#### [How to complete this task]
Each entry below should be written out exactly as it is, with no pictures.

#### [Records for this exercise]
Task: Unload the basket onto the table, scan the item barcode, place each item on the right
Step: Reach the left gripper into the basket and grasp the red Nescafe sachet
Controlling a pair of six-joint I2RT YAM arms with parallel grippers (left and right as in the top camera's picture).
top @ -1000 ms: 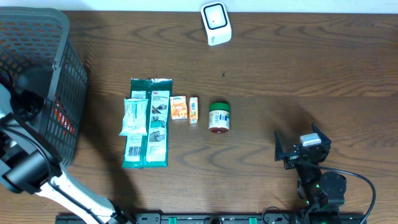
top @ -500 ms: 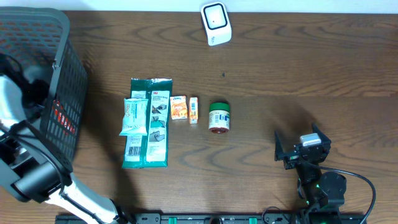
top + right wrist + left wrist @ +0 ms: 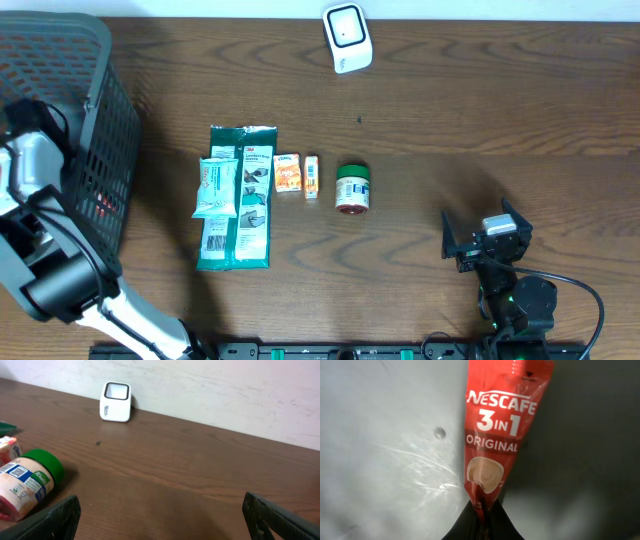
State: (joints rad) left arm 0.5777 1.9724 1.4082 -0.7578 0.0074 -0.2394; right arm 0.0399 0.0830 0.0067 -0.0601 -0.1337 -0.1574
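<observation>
**Left gripper pinched on a red coffee sachet at the basket**

In my left wrist view, my left gripper sits at the bottom centre of the frame. Its jaws are closed tight on the lower end of a red Nescafe 3-in-1 sachet. The sachet runs up to the top edge, just right of centre. A pale grey surface fills the left of that frame and a dark one the right.

From overhead, my left arm reaches into the dark mesh basket at the upper left, with the basket wall close around it.

The white scanner stands at the top centre, near the far edge of the tabletop.

In the middle of the frame lies a row of green packs, small orange boxes and a green-lidded jar. Bare wood lies between that row and the scanner, and across the right half.

My right gripper rests at the lower right with its jaws spread wide, holding nothing.
</observation>
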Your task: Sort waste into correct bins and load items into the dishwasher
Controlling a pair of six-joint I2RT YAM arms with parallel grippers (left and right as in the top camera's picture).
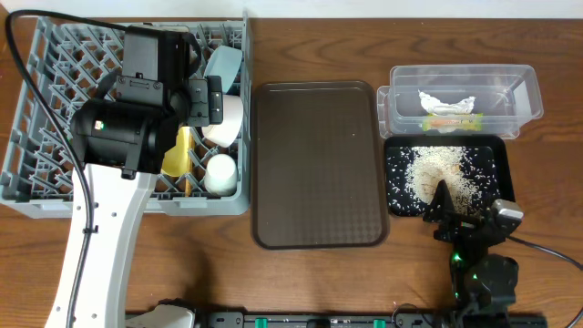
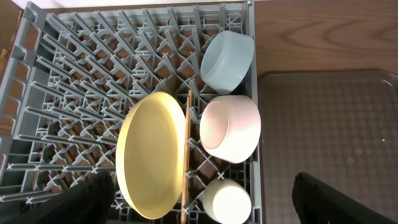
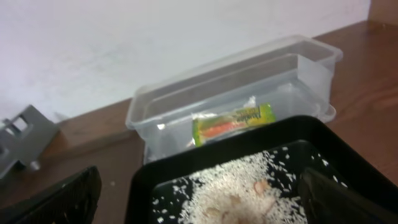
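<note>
The grey dishwasher rack (image 2: 62,93) holds a yellow-green plate (image 2: 152,155) on edge, a light blue bowl (image 2: 227,59), a white bowl (image 2: 230,127) and a small white cup (image 2: 227,202). My left gripper (image 2: 208,205) hangs open above them, holding nothing. The clear tub (image 1: 528,91) contains the orange-and-green wrapper (image 3: 233,121) and a white tissue (image 1: 446,100). Rice and food scraps (image 1: 442,173) lie in the black tray (image 1: 396,196). My right gripper (image 1: 469,214) stands open and holds nothing at that tray's near edge, with its fingers either side of the rice (image 3: 249,186).
A brown serving tray (image 1: 319,164) lies between the rack and the bins. A thin wooden stick (image 2: 186,149) stands in the rack beside the plate. The left arm (image 1: 118,137) reaches over the rack from the front. Cables run along the table's near edge.
</note>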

#### [Answer box]
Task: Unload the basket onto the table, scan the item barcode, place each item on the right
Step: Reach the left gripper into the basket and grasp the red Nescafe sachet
Controlling a pair of six-joint I2RT YAM arms with parallel grippers (left and right as in the top camera's picture).
top @ -1000 ms: 
top @ -500 ms: 
top + right wrist + left wrist @ +0 ms: 
State: (joints rad) left arm 0.5777 1.9724 1.4082 -0.7578 0.0074 -0.2394; right arm 0.0399 0.0830 0.0067 -0.0601 -0.1337 -0.1574
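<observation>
**Left gripper pinched on a red coffee sachet at the basket**

In my left wrist view, my left gripper sits at the bottom centre of the frame. Its jaws are closed tight on the lower end of a red Nescafe 3-in-1 sachet. The sachet runs up to the top edge, just right of centre. A pale grey surface fills the left of that frame and a dark one the right.

From overhead, my left arm reaches into the dark mesh basket at the upper left, with the basket wall close around it.

The white scanner stands at the top centre, near the far edge of the tabletop.

In the middle of the frame lies a row of green packs, small orange boxes and a green-lidded jar. Bare wood lies between that row and the scanner, and across the right half.

My right gripper rests at the lower right with its jaws spread wide, holding nothing.
</observation>
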Your task: Sort waste into correct bins and load items into the dishwasher
Controlling a pair of six-joint I2RT YAM arms with parallel grippers (left and right as in the top camera's picture).
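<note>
The grey dishwasher rack (image 2: 62,93) holds a yellow-green plate (image 2: 152,155) on edge, a light blue bowl (image 2: 227,59), a white bowl (image 2: 230,127) and a small white cup (image 2: 227,202). My left gripper (image 2: 208,205) hangs open above them, holding nothing. The clear tub (image 1: 528,91) contains the orange-and-green wrapper (image 3: 233,121) and a white tissue (image 1: 446,100). Rice and food scraps (image 1: 442,173) lie in the black tray (image 1: 396,196). My right gripper (image 1: 469,214) stands open and holds nothing at that tray's near edge, with its fingers either side of the rice (image 3: 249,186).
A brown serving tray (image 1: 319,164) lies between the rack and the bins. A thin wooden stick (image 2: 186,149) stands in the rack beside the plate. The left arm (image 1: 118,137) reaches over the rack from the front. Cables run along the table's near edge.
</note>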

This completes the response to the exercise.